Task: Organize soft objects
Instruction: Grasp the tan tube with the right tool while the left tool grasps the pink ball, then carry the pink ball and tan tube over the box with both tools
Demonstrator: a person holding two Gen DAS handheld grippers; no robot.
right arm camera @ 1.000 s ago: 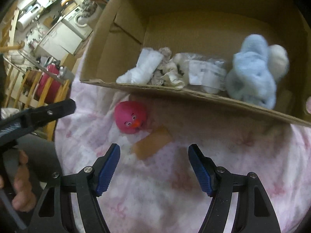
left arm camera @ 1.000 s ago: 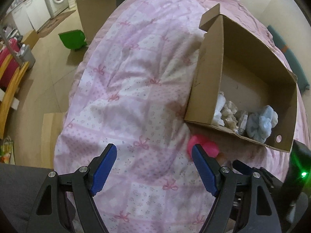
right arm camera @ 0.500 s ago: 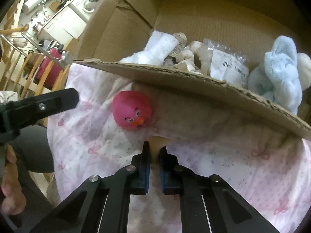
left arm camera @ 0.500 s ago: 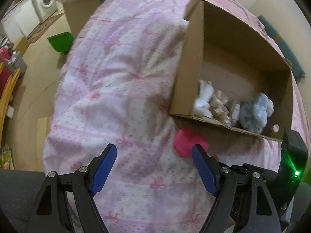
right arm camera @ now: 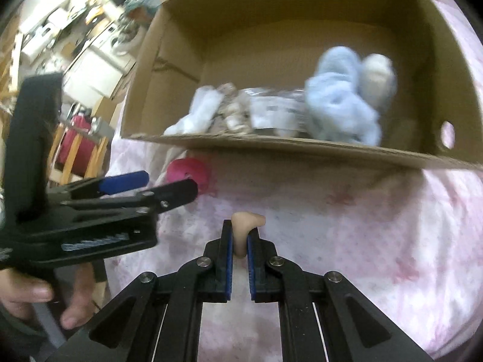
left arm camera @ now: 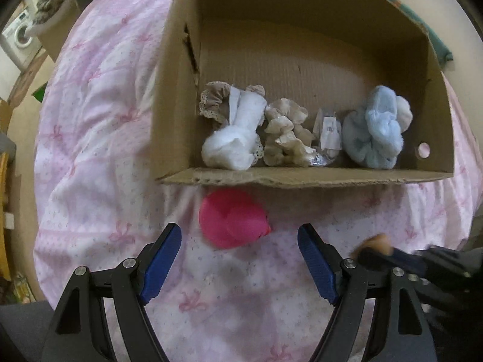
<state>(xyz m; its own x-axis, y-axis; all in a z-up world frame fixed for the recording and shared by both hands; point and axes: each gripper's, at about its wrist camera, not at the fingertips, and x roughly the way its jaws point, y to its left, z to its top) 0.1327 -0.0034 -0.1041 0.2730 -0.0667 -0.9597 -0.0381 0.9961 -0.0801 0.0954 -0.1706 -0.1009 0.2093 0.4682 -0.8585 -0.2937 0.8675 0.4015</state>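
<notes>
A cardboard box [left arm camera: 302,178] lies on the pink bedspread [left arm camera: 99,138] and holds a white sock bundle [left arm camera: 232,138], a cream frilly piece [left arm camera: 283,138], a plastic packet [left arm camera: 329,135] and a light blue fluffy bundle [left arm camera: 374,132]. A pink soft duck [left arm camera: 232,217] lies on the bed just in front of the box. My left gripper [left arm camera: 240,253] is open, its jaws either side of and just behind the duck. My right gripper [right arm camera: 240,241] is shut on a small tan soft piece [right arm camera: 246,224], held above the bedspread in front of the box [right arm camera: 302,144].
The duck also shows in the right wrist view [right arm camera: 188,172], behind the left gripper's fingers [right arm camera: 126,181]. Beyond the bed's left edge stand a washing machine [left arm camera: 18,36], a wooden frame and a red object [right arm camera: 75,141]. The right gripper's tip shows in the left wrist view [left arm camera: 389,256].
My right gripper closed on the tan piece and lifted it off the bedspread. My left gripper moved right and forward until its open jaws frame the pink duck.
</notes>
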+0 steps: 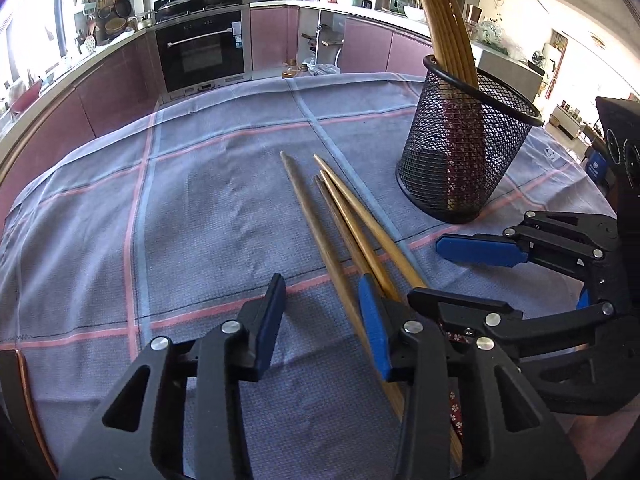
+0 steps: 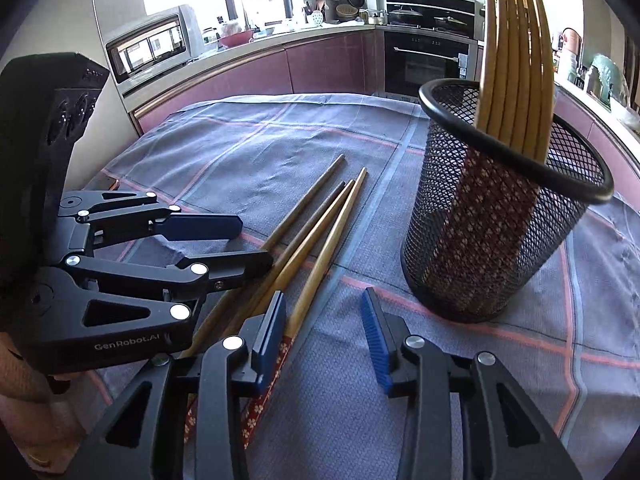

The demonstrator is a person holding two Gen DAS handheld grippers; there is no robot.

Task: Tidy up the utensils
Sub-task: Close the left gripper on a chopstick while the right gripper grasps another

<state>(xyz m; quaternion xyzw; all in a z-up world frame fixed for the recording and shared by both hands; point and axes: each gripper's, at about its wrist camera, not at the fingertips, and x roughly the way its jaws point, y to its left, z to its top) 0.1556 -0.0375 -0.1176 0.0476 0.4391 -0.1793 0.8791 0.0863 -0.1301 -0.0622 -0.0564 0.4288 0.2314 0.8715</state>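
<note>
Gathering the loose chopsticks (image 1: 340, 236) appears to be the step in hand: four lie bunched on the checked cloth (image 1: 180, 220) near the middle of the desk, tips pointing toward its far edge, while six already stand in the black mesh cup (image 1: 464, 152) nearer the far right corner. The left hand-held gripper (image 1: 326, 320) hangs low over the thick ends, jaws partly open, one chopstick running between them with no pad visibly pressing it. The right hand-held gripper (image 2: 324, 332) is likewise half open and holds nothing; its left pad sits just beside the outermost chopstick. Next, the jaws likely need to close squarely on one stick, lift it and tip it into the cup. "GenRobot.AI" reads on the left gripper's body.
</note>
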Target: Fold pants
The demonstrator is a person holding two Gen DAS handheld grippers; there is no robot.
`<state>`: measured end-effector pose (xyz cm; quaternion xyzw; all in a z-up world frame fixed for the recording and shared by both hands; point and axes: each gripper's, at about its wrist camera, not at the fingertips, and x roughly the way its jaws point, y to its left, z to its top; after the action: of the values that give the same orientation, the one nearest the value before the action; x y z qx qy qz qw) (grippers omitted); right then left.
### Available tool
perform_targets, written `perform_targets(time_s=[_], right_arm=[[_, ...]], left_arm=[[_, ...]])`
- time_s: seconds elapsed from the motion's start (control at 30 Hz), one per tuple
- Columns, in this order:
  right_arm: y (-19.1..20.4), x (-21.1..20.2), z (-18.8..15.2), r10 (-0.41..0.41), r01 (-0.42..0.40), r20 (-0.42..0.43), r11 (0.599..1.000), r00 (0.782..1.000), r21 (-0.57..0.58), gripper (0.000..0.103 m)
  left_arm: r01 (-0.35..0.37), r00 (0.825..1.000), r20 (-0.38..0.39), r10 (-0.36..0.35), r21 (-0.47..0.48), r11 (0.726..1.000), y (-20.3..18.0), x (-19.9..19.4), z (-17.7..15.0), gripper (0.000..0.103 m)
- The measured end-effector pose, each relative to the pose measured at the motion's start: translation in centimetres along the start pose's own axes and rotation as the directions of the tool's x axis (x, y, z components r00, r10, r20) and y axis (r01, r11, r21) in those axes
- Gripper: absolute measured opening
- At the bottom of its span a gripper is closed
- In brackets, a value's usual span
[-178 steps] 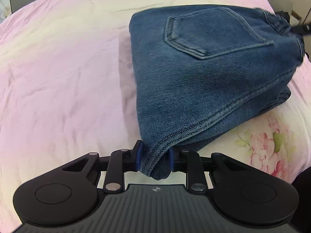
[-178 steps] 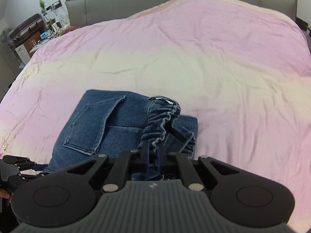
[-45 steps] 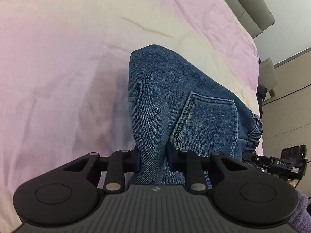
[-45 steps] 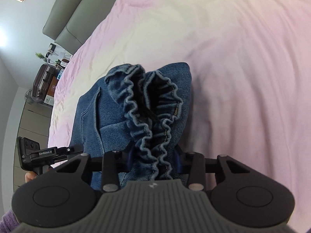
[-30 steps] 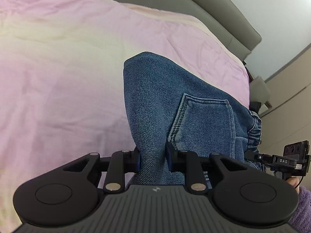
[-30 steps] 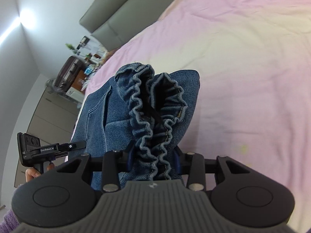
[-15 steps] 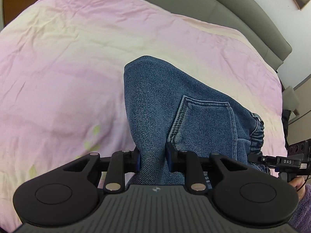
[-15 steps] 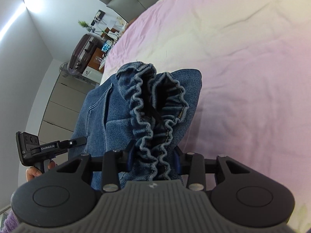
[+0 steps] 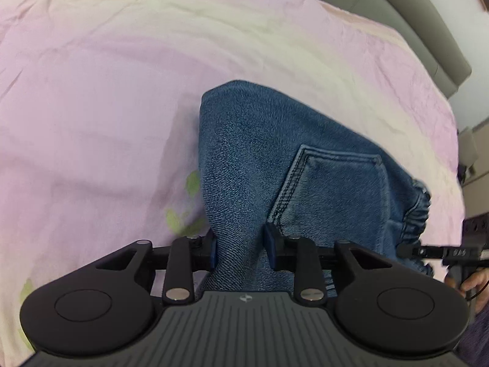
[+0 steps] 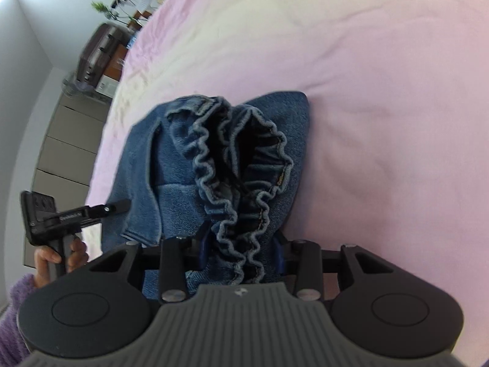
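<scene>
While the folded jeans [image 9: 275, 165] hang bunched between the two grippers over the pink bedspread [image 9: 91, 91], the left gripper [image 9: 241, 249] has a fold of plain denim sitting between its blue pads [image 9: 269, 246]. Its jaws have just been opening a bit, and the cloth still fills the gap, though I honestly can't tell if the pads are pressing on it or only touching. Back pocket [image 9: 333, 192] faces up just past that gripper, with the gathered waistband off toward the right edge of the bundle. Over on the right wrist view, the right gripper [image 10: 241, 252] is clamped on the ruffled elastic waistband [image 10: 232, 165], which sticks up in two wavy ridges. Left hand [image 10: 58, 255], purple sleeve [image 10: 12, 302], shows at the lower left there, holding its gripper's handle. Grey headboard [image 9: 412, 21] runs along the bed's far edge.
</scene>
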<state>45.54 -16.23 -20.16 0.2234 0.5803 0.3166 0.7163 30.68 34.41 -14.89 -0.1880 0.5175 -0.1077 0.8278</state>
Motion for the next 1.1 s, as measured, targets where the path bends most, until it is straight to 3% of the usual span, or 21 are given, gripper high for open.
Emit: perform_targets(time_s=[0.17,0.27,0.33,0.4,0.6,0.83,0.93,1.0,1.1], right_arm=[[-0.7,1.5,0.2,-0.016,0.015,0.004,0.999,1.000,0.034,0.038],[0.3,1.1,0.3,-0.054,0.054,0.003,0.998,0.999,0.026,0.046],[1.1,0.4,0.4,-0.087,0.086,0.012,0.996,0.996,0.012,0.058],[2.0,-0.6,0.4,-0.117,0.118,0.028,0.993,0.993,-0.012,0.059],[8.8,-5.1,0.3,-0.233,0.263,0.151,0.939,0.961,-0.223,0.068],[17.1,-14.0,-5.0,-0.208,0.371,0.381,0.825,0.901,-0.426,0.077],[19.6,-17.5,-8.6,-0.179,0.409,0.463,0.786,0.868,-0.463,0.081],[20.6,-19.6,-11.3,-0.157,0.434,0.517,0.766,0.841,-0.475,0.085],[21.5,-22.3,-15.8,-0.112,0.465,0.587,0.733,0.802,-0.496,0.090]], left_arm=[[-0.022,1.000,0.008,0.022,-0.029,0.999,-0.3,0.5,-0.2,0.046],[-0.088,0.996,0.034,0.088,-0.015,0.996,-1.2,-0.3,-0.6,0.057],[-0.130,0.991,0.035,0.130,-0.012,0.991,-2.3,-1.0,-0.6,0.058],[-0.186,0.982,0.044,0.186,0.006,0.982,-3.2,-2.2,-0.8,0.058],[-0.282,0.948,0.173,0.266,0.079,0.956,-7.8,-8.6,-1.9,0.058],[-0.410,0.851,0.430,0.302,0.185,0.893,-16.2,-18.0,-6.2,0.053],[-0.446,0.789,0.541,0.292,0.177,0.877,-19.9,-21.2,-9.2,0.056],[-0.464,0.756,0.588,0.287,0.173,0.869,-22.1,-22.8,-11.3,0.070],[-0.512,0.686,0.669,0.287,0.163,0.843,-24.9,-24.3,-14.7,0.086]])
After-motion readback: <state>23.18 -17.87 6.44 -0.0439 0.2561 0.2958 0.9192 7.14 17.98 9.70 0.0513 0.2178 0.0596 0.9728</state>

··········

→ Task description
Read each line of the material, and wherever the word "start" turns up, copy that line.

→ Task output
- time_s: seconds elapsed from the motion's start (control at 30 Hz), one per tuple
- The measured end-effector pose, each relative to the pose measured at the motion's start: translation in centimetres along the start pose's own axes and rotation as the directions of the tool's x axis (x, y, z components r00, r10, r20) and y axis (r01, r11, r21) in those axes

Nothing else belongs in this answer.